• SUPPLIED MATERIAL:
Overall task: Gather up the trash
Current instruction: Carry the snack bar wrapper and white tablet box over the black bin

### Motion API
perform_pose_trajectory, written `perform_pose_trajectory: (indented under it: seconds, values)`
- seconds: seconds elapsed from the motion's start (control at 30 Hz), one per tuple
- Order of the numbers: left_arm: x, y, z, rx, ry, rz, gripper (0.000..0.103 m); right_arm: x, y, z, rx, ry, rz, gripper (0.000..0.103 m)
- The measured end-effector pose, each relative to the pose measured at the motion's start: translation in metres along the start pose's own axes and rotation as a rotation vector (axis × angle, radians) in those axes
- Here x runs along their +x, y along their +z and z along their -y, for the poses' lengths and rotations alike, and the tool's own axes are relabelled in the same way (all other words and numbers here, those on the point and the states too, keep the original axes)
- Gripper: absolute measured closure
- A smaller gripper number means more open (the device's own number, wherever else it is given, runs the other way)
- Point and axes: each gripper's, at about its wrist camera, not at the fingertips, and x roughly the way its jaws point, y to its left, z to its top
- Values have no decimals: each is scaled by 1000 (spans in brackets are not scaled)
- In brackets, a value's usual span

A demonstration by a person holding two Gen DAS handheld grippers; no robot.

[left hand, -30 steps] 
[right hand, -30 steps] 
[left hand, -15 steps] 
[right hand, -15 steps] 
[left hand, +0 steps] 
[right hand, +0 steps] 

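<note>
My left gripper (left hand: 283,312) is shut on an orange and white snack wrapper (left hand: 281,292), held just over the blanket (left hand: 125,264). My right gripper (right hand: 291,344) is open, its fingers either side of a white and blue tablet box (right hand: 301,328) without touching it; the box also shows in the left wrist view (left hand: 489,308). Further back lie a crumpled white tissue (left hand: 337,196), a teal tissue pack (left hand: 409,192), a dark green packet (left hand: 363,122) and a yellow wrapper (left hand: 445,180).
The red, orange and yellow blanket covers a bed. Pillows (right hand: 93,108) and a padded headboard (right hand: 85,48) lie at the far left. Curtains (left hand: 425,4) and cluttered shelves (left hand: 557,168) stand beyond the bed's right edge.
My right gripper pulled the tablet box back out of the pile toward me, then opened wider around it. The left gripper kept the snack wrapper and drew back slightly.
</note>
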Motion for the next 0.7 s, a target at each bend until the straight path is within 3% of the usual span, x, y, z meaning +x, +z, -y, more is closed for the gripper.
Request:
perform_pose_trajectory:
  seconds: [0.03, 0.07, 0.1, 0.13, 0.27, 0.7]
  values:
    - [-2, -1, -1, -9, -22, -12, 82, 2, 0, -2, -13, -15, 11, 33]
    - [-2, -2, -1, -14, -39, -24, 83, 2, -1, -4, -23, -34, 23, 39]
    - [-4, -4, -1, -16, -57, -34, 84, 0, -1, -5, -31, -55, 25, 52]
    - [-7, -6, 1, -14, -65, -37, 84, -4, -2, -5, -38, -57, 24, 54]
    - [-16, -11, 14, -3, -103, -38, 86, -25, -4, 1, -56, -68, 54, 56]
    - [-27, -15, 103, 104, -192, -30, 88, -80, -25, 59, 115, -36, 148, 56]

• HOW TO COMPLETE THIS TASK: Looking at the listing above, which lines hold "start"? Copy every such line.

• RESPONSE AREA:
- seconds: seconds elapsed from the motion's start (control at 30 Hz), one per tuple
- The measured end-effector pose, each relative to the pose measured at the motion's start: translation in metres along the start pose's own axes and rotation as a rotation vector (axis × angle, radians) in those axes

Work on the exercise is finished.